We have found that silent manipulation of the shoulder joint significantly improves ROM. We perform maximal abduction and adduction of the shoulder in the external rotation position. We believe that the adhesions between the coracohumeral ligament and the rotator interval are released by the forced external rotation, resulting in improved ROM in external rotation followed by improved ROM in abduction and flexion. Silent manipulation aims to both increase ROM and improve function at the shoulder joint. Movements that are impaired by frozen shoulder include those performed with the hands behind the back, such as putting on a brassiere or threading a belt. Therefore, we also perform manipulation to improve the ROM of internal rotation when the shoulder is in an extension position.

A study that summarized the results of meta-analyses of randomized controlled trials comparing conservative treatments for frozen shoulder reported that hydrodilatation with corticosteroids was the most effective treatment [15]. Hydrodilatation improves the contracture and pain associated with adhesive capsulitis by injecting a sufficient amount of fluid in the shoulder capsule [16]. However, it is unlikely that injection of fluid will eliminate all adhesions and improve the entire ROM at the shoulder joint. In a previous study [17], hydrodilatation improved the flexion angle by approximately 20° at 6 weeks after the procedure and by approximately 20°–30° at 12 weeks. However, in the present study, the flexion angle was improved by about 45° at 1 week and 65° at 3 months after treatment. Therefore, we believe that silent manipulation is a better treatment for frozen shoulder.

This report is the first to summarize the effects of manipulation with conduction anesthesia for frozen shoulder in such a large group of patients. Conservative therapy requires long-term rehabilitation, which places a heavy psychological burden on the patient [18]. Manipulation under general anesthesia incurs heavy physical and financial costs for the patient [19]. In Japan, general anesthesia costs about $460 (60,000 yen), while conduction anesthesia costs only about $13 (1,700 yen). A randomized trial of manipulation under general anesthesia, arthroscopic capsular release, and physiotherapy found that manipulation under anesthesia was the most cost-effective, although none of the three interventions were clinically superior [20]. We have used silent manipulation in the hope of removing these burdens. Several previous studies have reported on the safety of conduction anesthesia and the effectiveness of manipulation [8, 9, 11]. A magnetic resonance imaging study in 30 patients who underwent manipulation under an ultrasound-guided cervical nerve root block found a significant improvement in pain with no fractures [21]. However, one case was reported in which an avulsion fracture of the inferior glenoid rim occurred during the manipulation [10]. Therefore, we believe that silent manipulation is a safe and effective treatment, but it must be performed carefully by an experienced physician because of the risk of serious albeit rare complications.

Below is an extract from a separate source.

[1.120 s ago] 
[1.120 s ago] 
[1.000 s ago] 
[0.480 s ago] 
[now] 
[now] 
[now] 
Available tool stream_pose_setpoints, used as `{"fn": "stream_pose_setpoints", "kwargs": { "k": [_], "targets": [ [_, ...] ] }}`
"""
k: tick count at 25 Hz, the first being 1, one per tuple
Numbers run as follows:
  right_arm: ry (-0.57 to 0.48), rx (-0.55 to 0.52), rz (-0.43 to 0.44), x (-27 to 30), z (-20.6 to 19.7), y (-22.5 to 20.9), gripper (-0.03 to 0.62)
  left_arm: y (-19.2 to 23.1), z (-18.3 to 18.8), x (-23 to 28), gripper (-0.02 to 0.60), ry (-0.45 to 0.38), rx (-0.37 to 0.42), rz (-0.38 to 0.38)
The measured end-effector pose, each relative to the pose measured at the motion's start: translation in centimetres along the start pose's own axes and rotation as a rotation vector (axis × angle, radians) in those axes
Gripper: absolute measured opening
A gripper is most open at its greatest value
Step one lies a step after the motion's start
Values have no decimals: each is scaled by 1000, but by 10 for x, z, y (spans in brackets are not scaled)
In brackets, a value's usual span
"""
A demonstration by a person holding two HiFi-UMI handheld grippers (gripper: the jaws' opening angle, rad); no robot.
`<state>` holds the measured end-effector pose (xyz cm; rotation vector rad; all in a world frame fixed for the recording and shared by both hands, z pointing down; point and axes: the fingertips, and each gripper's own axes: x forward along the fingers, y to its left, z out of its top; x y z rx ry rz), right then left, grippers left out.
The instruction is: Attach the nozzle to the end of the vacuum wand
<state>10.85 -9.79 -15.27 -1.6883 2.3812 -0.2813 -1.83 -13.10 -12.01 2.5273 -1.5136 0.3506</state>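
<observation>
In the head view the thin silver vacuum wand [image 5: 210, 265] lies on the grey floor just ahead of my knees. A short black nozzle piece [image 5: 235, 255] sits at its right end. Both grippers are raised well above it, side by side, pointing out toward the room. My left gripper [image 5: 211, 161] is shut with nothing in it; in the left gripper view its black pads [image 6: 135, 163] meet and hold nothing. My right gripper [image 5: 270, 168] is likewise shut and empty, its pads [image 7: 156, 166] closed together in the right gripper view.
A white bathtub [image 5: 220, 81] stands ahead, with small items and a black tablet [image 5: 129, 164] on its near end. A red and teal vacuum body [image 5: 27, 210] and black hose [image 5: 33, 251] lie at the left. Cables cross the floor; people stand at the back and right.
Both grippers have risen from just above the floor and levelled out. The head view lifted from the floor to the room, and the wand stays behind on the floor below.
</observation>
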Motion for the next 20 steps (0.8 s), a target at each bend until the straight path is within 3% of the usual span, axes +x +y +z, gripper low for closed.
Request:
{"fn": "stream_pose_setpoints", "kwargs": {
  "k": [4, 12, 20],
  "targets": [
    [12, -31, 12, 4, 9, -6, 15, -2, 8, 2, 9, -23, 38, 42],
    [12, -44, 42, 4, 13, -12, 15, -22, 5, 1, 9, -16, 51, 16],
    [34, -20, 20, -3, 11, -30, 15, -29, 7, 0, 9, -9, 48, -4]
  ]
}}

This study has several limitations. First, it was performed retrospectively using data from medical records, which meant that pain, function, history, and complications could not be adequately assessed. Second, the long-term clinical outcomes for the patients are unknown because consultations held 3 months after manipulation were voluntary only. We assume that the 23 patients who stopped coming to the clinic had improved. Third, almost all shoulders had obtained 180° ROM in flexion and abduction under anesthesia but were immobile in full flexion and abduction postoperatively, and shoulder contracture recurred in 1.2% of shoulders (20/1665), requiring a second manipulation procedure. Therefore, we believe that rehabilitation is necessary after silent manipulation.

Conclusions

Silent manipulation resulted in rapid improvement in ROM at the shoulder joint after the procedure, and the effect was maintained 3 months later. Therefore, silent manipulation should be an effective treatment for patients with shoulder contractures.